Restate the listing below with no word altered.

--- AVAILABLE DATA ---

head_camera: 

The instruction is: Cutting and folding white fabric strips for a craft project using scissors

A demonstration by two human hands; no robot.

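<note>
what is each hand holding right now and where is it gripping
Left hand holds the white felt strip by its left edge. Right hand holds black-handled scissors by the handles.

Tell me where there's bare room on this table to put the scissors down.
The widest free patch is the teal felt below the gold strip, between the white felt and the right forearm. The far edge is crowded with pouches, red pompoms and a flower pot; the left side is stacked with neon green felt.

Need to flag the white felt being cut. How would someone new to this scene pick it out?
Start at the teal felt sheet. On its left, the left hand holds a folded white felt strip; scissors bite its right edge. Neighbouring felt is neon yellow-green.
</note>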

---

§ SOLUTION TO THIS TASK
head_camera: 

The instruction is: Cutting and folding white fabric strips for a craft project using scissors

A demonstration by two human hands; no robot.

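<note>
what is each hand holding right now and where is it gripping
Left hand holds the white felt strip by its left edge. Right hand holds black-handled scissors by the handles.

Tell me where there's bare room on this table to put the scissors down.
The widest free patch is the teal felt below the gold strip, between the white felt and the right forearm. The far edge is crowded with pouches, red pompoms and a flower pot; the left side is stacked with neon green felt.

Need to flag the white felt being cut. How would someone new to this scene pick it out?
Start at the teal felt sheet. On its left, the left hand holds a folded white felt strip; scissors bite its right edge. Neighbouring felt is neon yellow-green.
</note>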

The answer has been given in its entirety.